Why buy the movie, you say? I’m a sucker for a tear jerker. I’m also a sucker. So that answers that.
Anywho, watching the DVD extra on the making of the film was educational. The biggest piece of education was from director Arthur Hiller.
He talked about editing the movie and starting off with the scene when the boy finds out he’s about the lose the girl.
But it didn’t feel right, he said. Sure that the audience would feel bad but they didn’t know the girl. And she was the story.
So he moved the pivotal scene toward the end. Just by moving it, he achieved an emotion to the story that wasn’t there. That meant that the audience has to fall in love with one of the characters to mourn their loss.
The pay off is this:
That final scene is enough to get the tissue out for me.
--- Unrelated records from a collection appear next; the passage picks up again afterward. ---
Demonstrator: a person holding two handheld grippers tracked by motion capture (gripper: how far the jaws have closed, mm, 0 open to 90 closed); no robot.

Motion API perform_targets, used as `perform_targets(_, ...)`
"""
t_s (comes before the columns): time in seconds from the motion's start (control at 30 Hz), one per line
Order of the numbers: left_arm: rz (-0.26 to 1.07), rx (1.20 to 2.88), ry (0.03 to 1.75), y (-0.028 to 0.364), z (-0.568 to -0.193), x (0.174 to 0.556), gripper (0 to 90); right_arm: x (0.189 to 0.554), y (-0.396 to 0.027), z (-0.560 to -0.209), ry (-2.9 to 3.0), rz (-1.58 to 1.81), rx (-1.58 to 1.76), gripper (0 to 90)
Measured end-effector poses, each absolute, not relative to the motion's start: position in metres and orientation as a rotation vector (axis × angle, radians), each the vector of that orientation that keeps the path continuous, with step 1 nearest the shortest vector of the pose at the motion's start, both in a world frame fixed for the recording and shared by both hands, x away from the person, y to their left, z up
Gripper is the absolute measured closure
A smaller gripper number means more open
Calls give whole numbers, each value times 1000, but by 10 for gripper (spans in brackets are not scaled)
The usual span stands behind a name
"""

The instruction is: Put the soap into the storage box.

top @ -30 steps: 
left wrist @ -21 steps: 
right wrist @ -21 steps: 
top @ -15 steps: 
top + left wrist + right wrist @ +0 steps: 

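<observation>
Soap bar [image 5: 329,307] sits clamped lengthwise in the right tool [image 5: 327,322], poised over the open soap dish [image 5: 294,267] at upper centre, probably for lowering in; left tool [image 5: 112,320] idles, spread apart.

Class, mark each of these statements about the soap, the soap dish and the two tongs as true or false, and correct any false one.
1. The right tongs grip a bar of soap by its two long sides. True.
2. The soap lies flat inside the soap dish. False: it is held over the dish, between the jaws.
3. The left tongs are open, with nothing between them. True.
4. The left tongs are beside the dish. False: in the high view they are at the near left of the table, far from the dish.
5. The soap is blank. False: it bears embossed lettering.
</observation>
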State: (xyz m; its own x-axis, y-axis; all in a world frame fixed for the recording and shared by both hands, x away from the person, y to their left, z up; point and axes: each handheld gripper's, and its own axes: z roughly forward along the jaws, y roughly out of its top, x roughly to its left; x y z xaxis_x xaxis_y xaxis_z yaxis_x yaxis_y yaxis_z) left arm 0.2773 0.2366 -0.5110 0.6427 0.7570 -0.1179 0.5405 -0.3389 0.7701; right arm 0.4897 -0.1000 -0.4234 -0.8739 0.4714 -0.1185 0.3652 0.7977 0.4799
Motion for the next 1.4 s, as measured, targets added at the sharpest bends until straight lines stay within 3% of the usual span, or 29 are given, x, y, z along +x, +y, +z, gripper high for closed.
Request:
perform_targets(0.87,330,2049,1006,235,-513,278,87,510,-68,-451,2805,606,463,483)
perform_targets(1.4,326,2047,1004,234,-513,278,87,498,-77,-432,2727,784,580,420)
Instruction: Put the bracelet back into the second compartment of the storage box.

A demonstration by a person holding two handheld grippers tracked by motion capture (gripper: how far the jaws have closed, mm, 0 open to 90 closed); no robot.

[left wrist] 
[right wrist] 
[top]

So how does that translate into writing. Well, when telling a story, it’s important to keep purpose and audience in mind. As writers we say something more than what we’re saying in a story but how often do we think of our novel or short story as a full experience?
It’s difficult to think of a story as a collective or as something that will no long belong to us once we’re done with it. Instead, our work is part of our souls, our children if you will, looking and longing for acceptance.
Hiller’s lesson in this is to think of audience, of readers and their experience with your piece. Afterall, it’s the reader’s time your wasting just writing whatever foolishness you want.